Aerosol particles are an important part of the Earth climate system, and their concentrations are spatially and temporally heterogeneous, as well as being variable in size and composition. Particles can interact with incoming solar radiation and outgoing longwave radiation, change cloud properties, affect photochemistry, impact surface air quality, change the albedo of snow and ice, and modulate carbon dioxide uptake by the land and ocean. High particulate matter concentrations at the surface represent an important public health hazard. There are substantial data sets describing aerosol particles in the literature or in public health databases, but they have not been compiled for easy use by the climate and air quality modeling community.
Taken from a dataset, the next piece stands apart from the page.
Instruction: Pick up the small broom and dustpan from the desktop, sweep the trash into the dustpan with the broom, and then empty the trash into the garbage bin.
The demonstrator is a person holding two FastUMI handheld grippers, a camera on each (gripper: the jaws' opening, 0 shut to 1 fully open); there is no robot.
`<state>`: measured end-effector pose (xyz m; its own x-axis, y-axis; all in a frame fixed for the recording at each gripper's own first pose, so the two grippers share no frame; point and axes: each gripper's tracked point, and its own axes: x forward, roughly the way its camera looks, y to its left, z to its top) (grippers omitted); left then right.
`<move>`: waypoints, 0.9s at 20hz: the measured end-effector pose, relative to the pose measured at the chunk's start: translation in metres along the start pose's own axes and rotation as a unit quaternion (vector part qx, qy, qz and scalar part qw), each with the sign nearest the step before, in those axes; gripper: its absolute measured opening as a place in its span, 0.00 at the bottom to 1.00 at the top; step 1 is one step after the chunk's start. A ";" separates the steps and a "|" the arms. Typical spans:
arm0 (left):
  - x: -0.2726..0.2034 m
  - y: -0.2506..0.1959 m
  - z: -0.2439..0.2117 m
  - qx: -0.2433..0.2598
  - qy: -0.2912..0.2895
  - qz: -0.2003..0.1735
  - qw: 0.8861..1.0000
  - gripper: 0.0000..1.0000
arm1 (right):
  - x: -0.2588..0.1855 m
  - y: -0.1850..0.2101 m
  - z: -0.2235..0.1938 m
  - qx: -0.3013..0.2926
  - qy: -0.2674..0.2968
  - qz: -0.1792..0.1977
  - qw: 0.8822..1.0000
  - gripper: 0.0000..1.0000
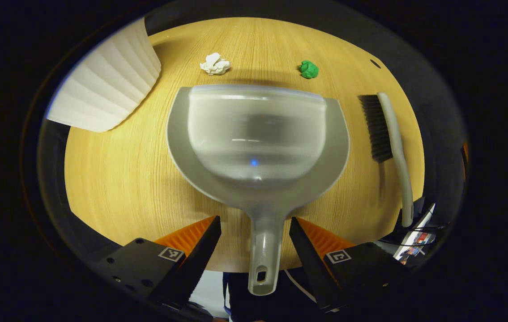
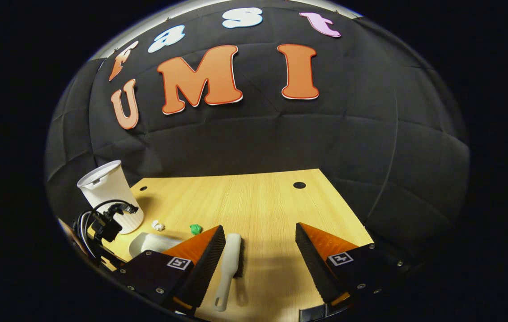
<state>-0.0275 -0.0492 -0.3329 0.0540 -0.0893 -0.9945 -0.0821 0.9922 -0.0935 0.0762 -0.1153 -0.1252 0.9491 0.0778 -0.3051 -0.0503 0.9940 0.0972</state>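
Observation:
In the left gripper view a translucent grey dustpan (image 1: 258, 134) lies flat on the wooden desktop (image 1: 115, 179), its handle (image 1: 265, 250) pointing toward me between the fingers of my open left gripper (image 1: 255, 235), which do not touch it. A crumpled white paper ball (image 1: 215, 64) and a green ball (image 1: 309, 69) lie beyond the pan. The small broom (image 1: 390, 134), dark bristles and grey handle, lies to the pan's right. In the right gripper view the broom (image 2: 229, 268) lies just inside the left finger of my open right gripper (image 2: 260, 250); the dustpan (image 2: 153, 243), white ball (image 2: 158, 226) and green ball (image 2: 196, 229) are at left.
A white ribbed garbage bin (image 1: 106, 82) stands at the desk's far left, also seen as a white cup-shaped bin (image 2: 110, 197) in the right gripper view. The other gripper's body with cables (image 2: 101, 228) sits in front of it. Two holes (image 2: 299, 184) mark the desk's far edge.

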 end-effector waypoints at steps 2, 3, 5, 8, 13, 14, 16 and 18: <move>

Here, we present a new compilation of PM2.5 and PM10 surface observations, including measurements of aerosol composition, focusing on the spatial variability across different observational stations. Climate modelers are constantly looking for multiple independent lines of evidence to verify their models, and in situ surface concentration measurements, taken at the level of human settlement, present a valuable source of information about aerosols and their human impacts complementarily to the column averages or integrals often retrieved from satellites. We demonstrate a method for comparing the data sets to outputs from global climate models that are the basis for projections of future climate and large-scale aerosol transport patterns that influence local air quality. Annual trends and seasonal cycles are discussed briefly and are included in the compilation. Overall, most of the planet or even the land fraction does not have sufficient observations of surface concentrations – and, especially, particle composition – to characterize and understand the current distribution of particles. Climate models without ammonium nitrate aerosols omit ∼ 10 % of the globally averaged surface concentration of aerosol particles in both PM2.5 and PM10 size fractions, with up to 50 % of the surface concentrations not being included in some regions. In these regions, climate model aerosol forcing projections are likely to be incorrect as they do not include important trends in short-lived climate forcers.